About this exercise:
Every line below is to be copied exactly, with the pictures left out.
------------------------------
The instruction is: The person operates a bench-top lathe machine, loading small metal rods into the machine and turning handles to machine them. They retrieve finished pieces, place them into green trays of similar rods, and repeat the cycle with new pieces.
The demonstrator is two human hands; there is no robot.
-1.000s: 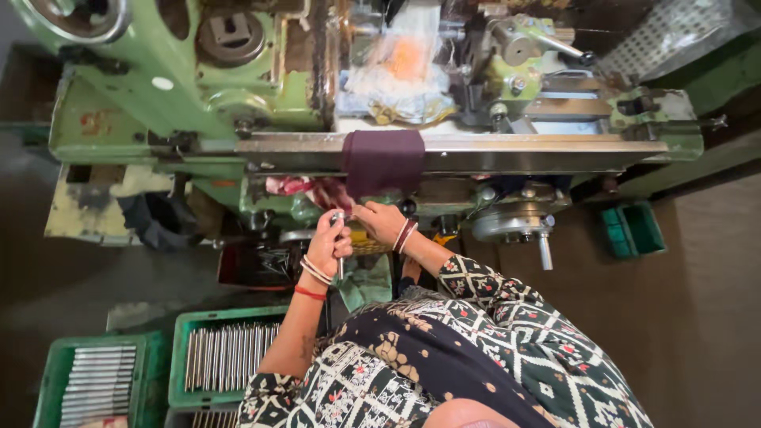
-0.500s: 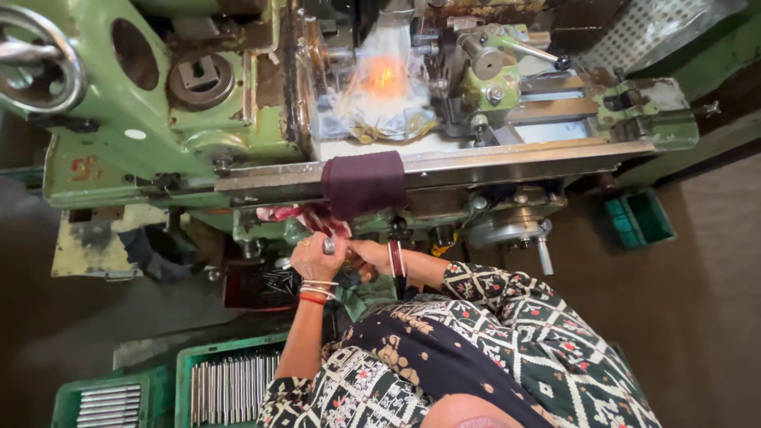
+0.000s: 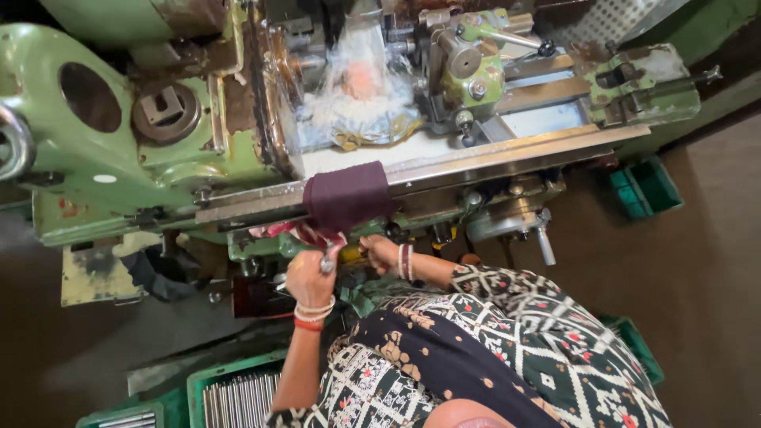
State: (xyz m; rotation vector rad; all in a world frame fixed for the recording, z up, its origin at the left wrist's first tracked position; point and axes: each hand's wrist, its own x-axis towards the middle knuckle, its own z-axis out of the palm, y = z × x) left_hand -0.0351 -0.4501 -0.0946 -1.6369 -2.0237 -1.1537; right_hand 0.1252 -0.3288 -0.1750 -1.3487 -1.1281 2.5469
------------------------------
Task answer:
The instruction is: The person operates a bench-top lathe machine, loading small metal rods into the machine and turning handles to machine them. They retrieve finished pieces, place them into green trays of similar rods, and repeat the cycle with new pieces.
The demonstrator is two human hands; there is no robot.
-1.000s: 
-0.500s: 
+0.000s: 
State: (xyz m; rotation vector rad; all in a world frame fixed for the recording, z up, its origin at the left wrist's first tracked position; point and axes: each hand's wrist, its own x-axis towards the middle knuckle, its own z-axis out of the palm, y = z × x) left_hand -0.0351 -0.4501 -0.0946 -1.6369 -2.0237 -1.1537; right_hand 0.1252 -0.3288 -0.1750 -1.3487 -1.1281 2.5469

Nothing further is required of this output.